As jornadas: crónica-reportagem dos seus bastidores
Cristãos ou não cristãos, católicos
mais ou menos zangados, agnósticos, homens de muita ou pouca fé, gente
recalcitrante ou distraída, poucos serão indiferentes. Deus fala de muitos
modos, para todos.
MARIA JOÃO AVILLEZ
Jornalista, colunista do Observador
OBSERVADOR, 14
jun. 2023, 00:20Subscrever
1Às vezes – embora não seja para fazer
caso – parece que é como se
houvesse duas jornadas mundiais da juventude (JMJ) em paralelo: a dos
pescadores de pérolas falsas e as verdadeiras. Nunca se
cruzarão, a luz não gosta da sombra, a pescaria é ilusória: mesmo que pareça
farta na mediatização da desconfiança sobre prazos e custos ou na ampliação de
dificuldades, os jovens sabem que os caminhos paralelos nunca se encontram. O
empenho varre qualquer má pescaria.
2Testemunhei esse empenho ao vivo e em
directo, a várias vozes. Empenho, esforço, entusiasmo, energia. O
“terreno” das Jornadas é disto que é adubado, é disso que apetece falar, é só
isso que a ocasião – esta, única e irrepetível – naturalmente merece e nos
merece. No epicentro de Lisboa,
nos arredores, no país, há incontáveis formigas laboriosas que longe das
superestruturas do poder e incólumes à sua desgraçada fragmentação, há
longos meses se afadigam, cruzam, comunicam e se comprometem; há centenas de
organizadores, equipas, trabalhadores, voluntários; há criatividade no ar,
artífices, músicos, artistas, cantores, coros, encenações, ensaios. Há uma real mobilização que se palpa e
percebe: são também incontáveis os que querem colaborar de moto próprio, pro
bono, de qualquer maneira: a pronta
generosidade corre a jorros a par com uma imediata disponibilidade que
sacrifica fins de semana e férias. Responsável e comovedor. Cada um sabe o que
faz, ninguém me pareceu atontado ou submerso pela dimensão da empreitada.
Claro que há desmazelos e sobressaltos,
em Portugal haverá sempre, cada povo é como é, temos novecentos anos de treino.
Mas que interessa isso ao pé “deste” tudo: abrir os braços de Lisboa a
centenas de milhares de jovens que vêm por bem, trazendo na mochila a alegria,
a convicção da sua fé e o desejo de a partilhar; o sermos o país hospedeiro de
um dos maiores acontecimentos mundiais – entre nós nunca houve outro com
estas proporções e exigências; ter Francisco como visita de honra e voltá-lo
a ouvir pedir à Igreja que “saia” e aos jovens que “abram uma janela” como já
lhes pediu em Agosto do ano passado através da entrevista que lhe fiz (e que o
Santo Padre concedeu justamente “em nome das Jornadas Lisboa 2023”).

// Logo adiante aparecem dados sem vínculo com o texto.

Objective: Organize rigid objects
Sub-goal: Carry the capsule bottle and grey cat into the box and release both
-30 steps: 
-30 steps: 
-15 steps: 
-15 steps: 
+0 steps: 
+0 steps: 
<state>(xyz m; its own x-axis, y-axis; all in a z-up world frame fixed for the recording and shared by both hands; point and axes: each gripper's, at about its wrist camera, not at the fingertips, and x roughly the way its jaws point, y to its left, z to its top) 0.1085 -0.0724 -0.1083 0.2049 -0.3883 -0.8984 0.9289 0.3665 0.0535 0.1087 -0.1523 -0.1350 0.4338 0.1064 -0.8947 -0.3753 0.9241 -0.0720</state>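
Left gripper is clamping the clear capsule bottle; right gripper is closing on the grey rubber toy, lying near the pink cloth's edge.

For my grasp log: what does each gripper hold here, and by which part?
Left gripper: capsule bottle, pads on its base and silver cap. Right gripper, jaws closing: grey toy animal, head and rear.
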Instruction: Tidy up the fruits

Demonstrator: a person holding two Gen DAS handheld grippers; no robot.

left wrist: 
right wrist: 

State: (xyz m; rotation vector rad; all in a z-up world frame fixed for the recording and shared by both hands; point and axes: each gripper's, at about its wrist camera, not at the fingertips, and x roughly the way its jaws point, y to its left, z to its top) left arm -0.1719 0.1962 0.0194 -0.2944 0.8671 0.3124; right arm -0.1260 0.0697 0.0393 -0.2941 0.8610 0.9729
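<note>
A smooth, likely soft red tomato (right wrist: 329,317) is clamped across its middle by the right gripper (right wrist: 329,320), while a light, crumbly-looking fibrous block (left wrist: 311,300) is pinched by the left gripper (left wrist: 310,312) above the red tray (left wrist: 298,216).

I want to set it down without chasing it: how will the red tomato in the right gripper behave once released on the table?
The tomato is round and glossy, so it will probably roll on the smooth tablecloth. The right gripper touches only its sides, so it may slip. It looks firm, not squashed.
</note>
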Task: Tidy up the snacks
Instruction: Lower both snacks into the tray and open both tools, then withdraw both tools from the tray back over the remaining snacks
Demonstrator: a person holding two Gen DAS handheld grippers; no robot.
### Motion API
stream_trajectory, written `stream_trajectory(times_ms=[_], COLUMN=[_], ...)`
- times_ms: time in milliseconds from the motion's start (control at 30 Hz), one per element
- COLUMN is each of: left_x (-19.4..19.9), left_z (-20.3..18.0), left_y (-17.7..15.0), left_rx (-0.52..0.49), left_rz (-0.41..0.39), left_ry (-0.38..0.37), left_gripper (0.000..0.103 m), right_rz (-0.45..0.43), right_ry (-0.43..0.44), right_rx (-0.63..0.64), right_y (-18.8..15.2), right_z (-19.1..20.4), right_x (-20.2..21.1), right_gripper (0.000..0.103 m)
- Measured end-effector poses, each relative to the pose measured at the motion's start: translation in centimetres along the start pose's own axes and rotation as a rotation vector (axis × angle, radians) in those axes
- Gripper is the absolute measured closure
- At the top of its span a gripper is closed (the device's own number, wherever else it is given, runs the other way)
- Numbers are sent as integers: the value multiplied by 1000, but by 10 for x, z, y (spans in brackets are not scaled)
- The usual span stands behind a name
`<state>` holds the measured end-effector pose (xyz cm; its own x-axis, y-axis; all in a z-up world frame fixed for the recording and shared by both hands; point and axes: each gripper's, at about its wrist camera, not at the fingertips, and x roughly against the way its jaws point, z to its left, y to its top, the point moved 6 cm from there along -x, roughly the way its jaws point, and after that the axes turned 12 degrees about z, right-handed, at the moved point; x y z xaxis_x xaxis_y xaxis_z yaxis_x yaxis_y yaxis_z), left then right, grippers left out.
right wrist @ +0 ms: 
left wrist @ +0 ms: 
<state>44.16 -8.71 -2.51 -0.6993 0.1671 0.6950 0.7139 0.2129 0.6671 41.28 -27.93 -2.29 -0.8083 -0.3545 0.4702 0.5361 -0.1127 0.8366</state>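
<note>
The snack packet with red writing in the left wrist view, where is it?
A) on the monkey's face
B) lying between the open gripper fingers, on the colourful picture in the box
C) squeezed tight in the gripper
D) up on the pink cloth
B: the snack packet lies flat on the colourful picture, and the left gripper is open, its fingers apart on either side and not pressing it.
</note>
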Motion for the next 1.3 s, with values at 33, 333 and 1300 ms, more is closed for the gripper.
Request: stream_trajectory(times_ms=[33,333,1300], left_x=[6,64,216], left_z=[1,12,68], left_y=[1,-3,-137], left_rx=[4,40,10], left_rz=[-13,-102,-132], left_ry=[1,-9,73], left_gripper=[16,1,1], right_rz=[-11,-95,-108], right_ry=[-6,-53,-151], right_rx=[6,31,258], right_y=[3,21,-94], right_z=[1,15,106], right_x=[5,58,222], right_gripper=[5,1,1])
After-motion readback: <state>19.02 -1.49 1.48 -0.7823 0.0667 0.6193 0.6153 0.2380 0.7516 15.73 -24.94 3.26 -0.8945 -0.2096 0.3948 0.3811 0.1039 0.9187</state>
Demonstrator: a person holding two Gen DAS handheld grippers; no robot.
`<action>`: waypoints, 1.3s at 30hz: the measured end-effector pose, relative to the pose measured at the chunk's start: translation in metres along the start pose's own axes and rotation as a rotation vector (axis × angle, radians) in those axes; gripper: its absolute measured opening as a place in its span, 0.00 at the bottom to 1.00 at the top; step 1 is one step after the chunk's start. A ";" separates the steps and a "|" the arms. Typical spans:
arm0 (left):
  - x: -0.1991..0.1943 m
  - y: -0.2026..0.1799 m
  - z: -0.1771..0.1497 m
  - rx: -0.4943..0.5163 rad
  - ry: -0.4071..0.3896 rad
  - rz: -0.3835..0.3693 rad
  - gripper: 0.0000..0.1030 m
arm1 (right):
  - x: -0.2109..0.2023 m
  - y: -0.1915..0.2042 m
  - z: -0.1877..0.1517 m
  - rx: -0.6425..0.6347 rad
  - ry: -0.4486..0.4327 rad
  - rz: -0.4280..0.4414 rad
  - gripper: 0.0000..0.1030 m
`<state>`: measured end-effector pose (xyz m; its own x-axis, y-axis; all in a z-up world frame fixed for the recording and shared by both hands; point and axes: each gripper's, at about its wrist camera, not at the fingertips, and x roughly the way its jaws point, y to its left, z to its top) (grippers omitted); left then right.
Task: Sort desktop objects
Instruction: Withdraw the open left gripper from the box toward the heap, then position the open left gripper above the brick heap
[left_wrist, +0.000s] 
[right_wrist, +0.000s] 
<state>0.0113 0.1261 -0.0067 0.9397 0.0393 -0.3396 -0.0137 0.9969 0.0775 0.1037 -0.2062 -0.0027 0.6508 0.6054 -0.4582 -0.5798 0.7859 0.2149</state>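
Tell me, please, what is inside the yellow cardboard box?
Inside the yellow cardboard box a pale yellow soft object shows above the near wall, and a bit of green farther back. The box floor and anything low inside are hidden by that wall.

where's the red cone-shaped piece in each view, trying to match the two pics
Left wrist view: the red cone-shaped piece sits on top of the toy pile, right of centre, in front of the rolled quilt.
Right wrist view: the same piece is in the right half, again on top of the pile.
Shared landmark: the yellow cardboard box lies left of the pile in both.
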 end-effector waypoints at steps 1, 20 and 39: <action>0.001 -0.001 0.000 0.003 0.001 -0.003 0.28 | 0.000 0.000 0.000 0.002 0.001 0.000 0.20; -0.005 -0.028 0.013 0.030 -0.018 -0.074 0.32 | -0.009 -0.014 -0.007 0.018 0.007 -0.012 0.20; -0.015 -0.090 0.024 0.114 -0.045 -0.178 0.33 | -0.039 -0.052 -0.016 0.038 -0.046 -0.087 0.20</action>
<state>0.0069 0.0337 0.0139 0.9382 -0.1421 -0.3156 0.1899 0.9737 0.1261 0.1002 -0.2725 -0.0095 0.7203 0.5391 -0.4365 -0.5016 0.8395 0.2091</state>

Cristãos ou não cristãos, católicos
mais ou menos zangados, agnósticos, homens com muita ou pouca fé, gente
recalcitrante ou distraída, poucos serão porém os indiferentes. Deus fala de muitos modos, sempre para
todos. Apesar de íntima e muitas vezes escondida, a necessidade de uma relação
ou ponte ou porta com o transcendente, é intrínseca ao ser humano. Sobrarão
apenas os queixosos profissionais, os desdenhadores oficiais, e claro as
“encomendas” anticlericais contrastando – em forçado despropósito – com a
alegria festiva desta manifestação de fé numa Igreja que dura. É por entre a
graça e o pecado que ela caminha há dois mil anos. E chegou até hoje.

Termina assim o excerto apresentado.